Консул и остальные поднялись. Прием был окончен. Консул, прощаясь, сказал:
— Я очень уважаю доблестную Донскую армию и всех ее офицеров. Прошу передать привет полковнику Икаеву.
Вместе с молчащими спутниками он направился к выходу.
***
Войсковой старшина Икаев начал следствие на следующий же день. К одиннадцати часам утра он вызвал на допрос свидетелей — Апостолаки и настоятеля греческой церкви. Священник пришел один. Несмотря на розыски подручного, его в. этот день нигде не нашли, не нашли его и позже. К вечеру выяснилось, что дальновидный Апостолаки через два часа после беседы с градоначальником бежал на Кубань, где у него были родные. Опрошенный Икаевым священник был крайне молчалив. Он сразу же отказался от своих предварительных показаний, заявив, что никого не видел и никакого кавказца к Касфикису не вводил. Говоря это, он со страхом посмотрел на высокого, смуглого, черноусого офицера в черкеске, очень напоминающего ему… Настоятель даже вздрогнул, когда Икаев поглядел пристально на него.
Вернувшись домой, настоятель долго мыл руки каким-то особенным душистым мылом, потом покрестился на иконы и прошел к консулу. Сев рядом, они долго о чем-то шептались, покачивая головами.
— А что сделаешь? Ничего! — разводя руками, сказал консул и горестно поник головой.
Ночью он написал обстоятельный доклад в Грецию о загадочной смерти и ограблении купца Касфикиса.
Через день следствие было закончено. Выяснилось, что убийцей был некий грек Апостолаки, компаньон убитого, сбежавший неизвестно куда.
Вызванный вторично в комендатуру градоначальника, настоятель греческой церкви подтвердил это заключение, зажвив следователю, что он и сам подозревал в убийстве Касфикиса скрывшегося от следствия Апостолаки.
***
— Что это, батенька мой, такое? Греки какие-то исчезают, ценности у них грабят на большие тысячи валютой, а я ничего не знаю, — подчеркивая последние слова, подозрительно спросил Греков, глядя на курившего Икаева.

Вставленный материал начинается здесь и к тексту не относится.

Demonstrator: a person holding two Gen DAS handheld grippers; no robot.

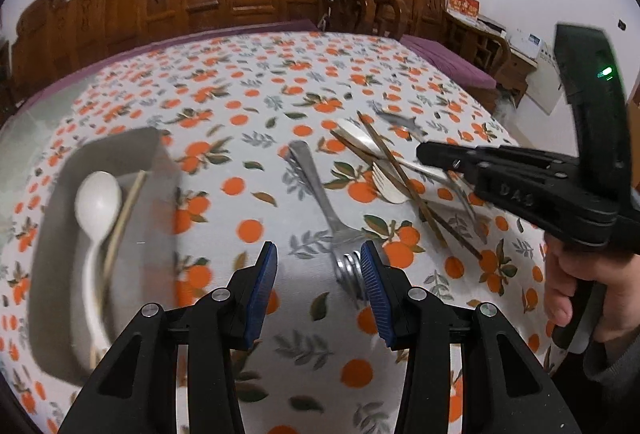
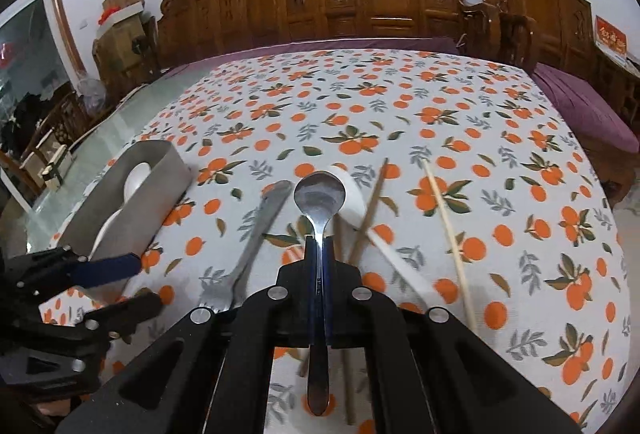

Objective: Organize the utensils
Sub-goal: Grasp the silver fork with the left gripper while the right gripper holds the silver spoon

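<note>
Left gripper [image 1: 318,288], seen from its own camera: black linkage arms angled downward, the two blue ribbed pads [image 1: 264,286] standing apart with nothing pressed between them; from the right wrist view it enters at lower left, one blue pad above one black finger. Right gripper [image 2: 317,246]: jaws closed tight on the handle of a metal spoon [image 2: 318,202], the bowl projecting forward beyond the fingertips and the handle running back between the arms. A bare hand [image 1: 576,286] with a grey sleeve below it grips the right gripper's handle at the right edge of the left wrist view.
</note>
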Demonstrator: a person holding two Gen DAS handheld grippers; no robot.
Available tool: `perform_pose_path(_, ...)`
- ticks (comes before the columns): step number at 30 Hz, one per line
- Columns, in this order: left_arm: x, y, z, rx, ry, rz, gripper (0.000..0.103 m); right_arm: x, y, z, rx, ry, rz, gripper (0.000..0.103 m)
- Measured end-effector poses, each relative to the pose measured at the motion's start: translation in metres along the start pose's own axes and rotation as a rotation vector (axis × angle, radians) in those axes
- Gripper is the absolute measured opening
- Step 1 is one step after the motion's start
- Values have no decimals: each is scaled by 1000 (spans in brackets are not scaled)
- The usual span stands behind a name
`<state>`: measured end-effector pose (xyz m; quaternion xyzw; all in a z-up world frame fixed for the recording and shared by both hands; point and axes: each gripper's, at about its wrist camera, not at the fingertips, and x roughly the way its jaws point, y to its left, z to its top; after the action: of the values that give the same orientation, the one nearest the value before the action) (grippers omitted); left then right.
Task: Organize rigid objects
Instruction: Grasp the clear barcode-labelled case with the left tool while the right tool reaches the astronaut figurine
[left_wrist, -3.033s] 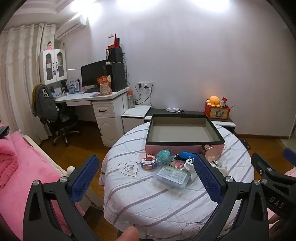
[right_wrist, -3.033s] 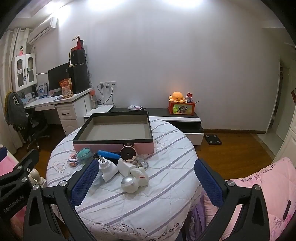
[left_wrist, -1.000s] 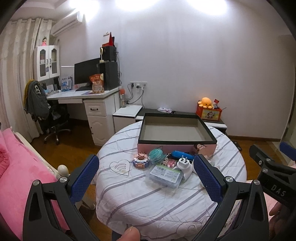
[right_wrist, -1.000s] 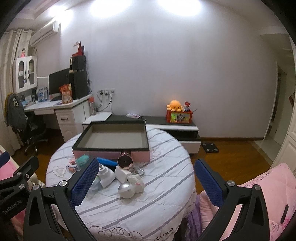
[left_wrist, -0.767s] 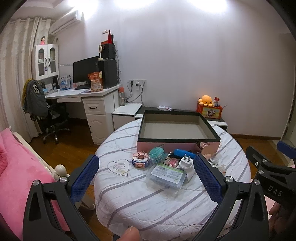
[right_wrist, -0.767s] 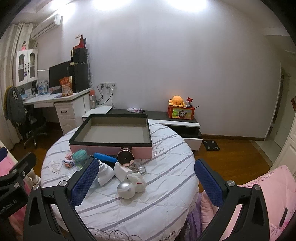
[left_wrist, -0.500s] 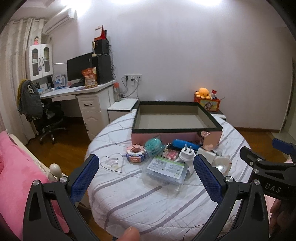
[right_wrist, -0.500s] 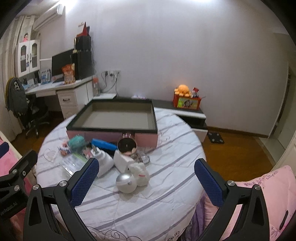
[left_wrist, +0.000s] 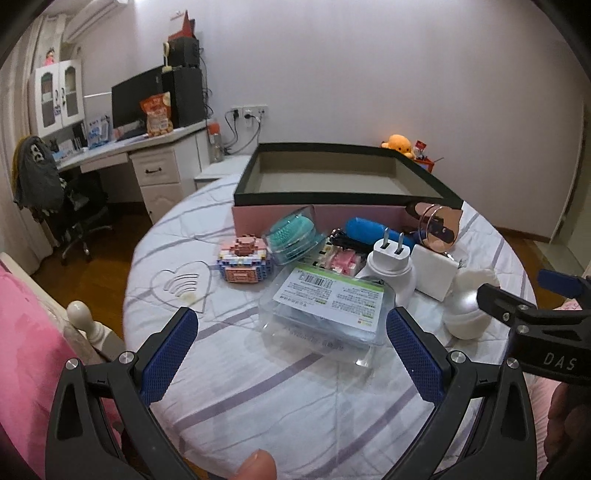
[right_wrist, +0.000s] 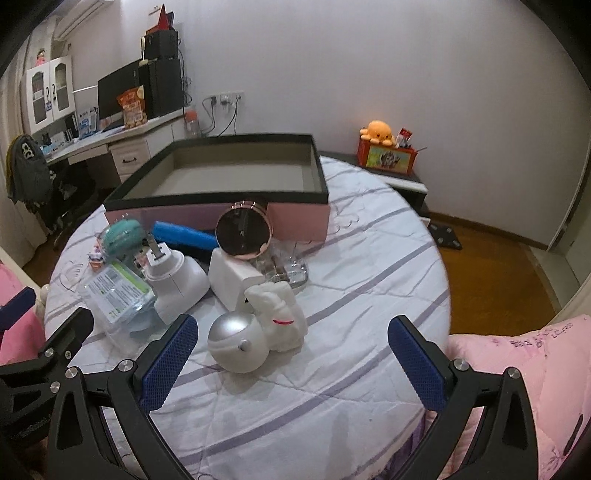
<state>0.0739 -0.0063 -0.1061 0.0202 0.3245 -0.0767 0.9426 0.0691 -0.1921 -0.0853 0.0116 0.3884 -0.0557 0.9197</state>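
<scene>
Both grippers, left (left_wrist: 291, 347) and right (right_wrist: 291, 350), wide and empty; clutter ahead, staged beside empty box (left_wrist: 424, 177) for loading.

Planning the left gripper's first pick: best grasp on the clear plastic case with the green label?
Take the clear plastic case across its two long side edges, from above and the near side. It lies flat, label up, nearest the open left gripper. The white plug adapter crowds its far right corner, so grip toward the near end.
</scene>
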Motion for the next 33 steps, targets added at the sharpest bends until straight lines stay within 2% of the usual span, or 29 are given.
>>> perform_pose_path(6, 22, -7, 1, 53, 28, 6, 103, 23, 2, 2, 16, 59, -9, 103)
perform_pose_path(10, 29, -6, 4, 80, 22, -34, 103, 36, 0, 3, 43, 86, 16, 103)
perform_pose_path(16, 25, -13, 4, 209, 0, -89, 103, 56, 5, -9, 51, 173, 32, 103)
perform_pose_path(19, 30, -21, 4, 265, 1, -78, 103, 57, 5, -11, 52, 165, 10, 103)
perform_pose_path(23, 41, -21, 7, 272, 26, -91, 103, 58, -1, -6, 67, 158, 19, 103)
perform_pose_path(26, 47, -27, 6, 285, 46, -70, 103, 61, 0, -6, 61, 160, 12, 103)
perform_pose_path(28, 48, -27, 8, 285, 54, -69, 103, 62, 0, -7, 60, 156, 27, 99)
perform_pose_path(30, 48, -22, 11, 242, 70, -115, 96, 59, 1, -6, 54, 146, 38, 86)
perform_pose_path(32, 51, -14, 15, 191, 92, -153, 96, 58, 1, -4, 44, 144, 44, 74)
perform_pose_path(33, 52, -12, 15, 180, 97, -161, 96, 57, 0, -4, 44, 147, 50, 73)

— Да… что-то такое было, — спокойно сказал Икаев. — Только здесь много неточностей, уважаемый Митрофан Петрович. Во-первых, ценности — грошовые, во-вторых, валюты не «на большие тысячи», а скорее на считанные сотни. И, наконец, третье — у я приготовил по этому поводу вам доклад, вот он, пожалуйста, — вынимая из кармана бешмета большой пакет с сургучной печатью, сказал Икаев.

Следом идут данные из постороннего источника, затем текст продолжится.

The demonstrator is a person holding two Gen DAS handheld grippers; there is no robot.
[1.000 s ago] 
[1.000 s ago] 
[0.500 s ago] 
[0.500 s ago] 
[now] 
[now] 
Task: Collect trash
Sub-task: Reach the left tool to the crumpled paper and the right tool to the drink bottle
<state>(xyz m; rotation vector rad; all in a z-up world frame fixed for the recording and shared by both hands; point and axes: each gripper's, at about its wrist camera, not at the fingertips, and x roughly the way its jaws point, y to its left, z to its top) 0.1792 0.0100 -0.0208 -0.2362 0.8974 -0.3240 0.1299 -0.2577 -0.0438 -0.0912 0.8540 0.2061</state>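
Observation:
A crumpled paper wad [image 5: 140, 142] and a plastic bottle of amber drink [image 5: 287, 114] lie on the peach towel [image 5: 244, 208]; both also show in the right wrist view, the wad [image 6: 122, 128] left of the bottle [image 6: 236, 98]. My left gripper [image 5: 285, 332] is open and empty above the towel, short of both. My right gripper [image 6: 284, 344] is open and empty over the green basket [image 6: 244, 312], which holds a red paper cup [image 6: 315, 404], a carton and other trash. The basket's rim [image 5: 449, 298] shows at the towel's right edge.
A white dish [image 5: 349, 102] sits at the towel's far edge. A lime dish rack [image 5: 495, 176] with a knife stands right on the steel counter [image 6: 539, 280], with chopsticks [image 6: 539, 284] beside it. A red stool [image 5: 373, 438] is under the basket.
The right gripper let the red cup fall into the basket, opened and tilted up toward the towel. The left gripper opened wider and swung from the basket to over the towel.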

— На сколько страниц? — кладя его в стол, спросил Греков.
— На сотню с лишним, и все на чистой английской бумаге, — пуская колечко дыма, сказал Икаев.
Греков удовлетворенно мотнул головой, вздохнул и тихо сказал:
— А все же, дорогой Казбулат Мисостович, если поступать так, как в полках есаулы, насчет безгрешных доходов, вроде там лошадок, овса и всего прочего, — не вернее ли будет, а, как вы думаете?
Икаев с усмешкой посмотрел на него и пренебрежительно сказал:
— Кустарное дело, а не работа, это же холодные сапожники, а не умные люди. На овсе да на подметках далеко не уедешь.
— Зато спокойнее, — многозначительно сказал градоначальник. — Во-первых, здесь не казачья сотня, а целый город, и какой город — Ростов, а во-вторых, все-таки — войсковой круг, всякие там либералы Агеевы и прочая сволочь. Кругом народ… Пойдут слухи, «сплетни, брехня. Дойдет и до атамана.
Он развел руками, прошелся по комнате и наставительно сказал:
— Бросьте это, дорогой мой. Оглянитесь кругом, ведь золото буквально под ногами валяется. И можно… без пролития крови.
Икаев поднял голову, следя за ним.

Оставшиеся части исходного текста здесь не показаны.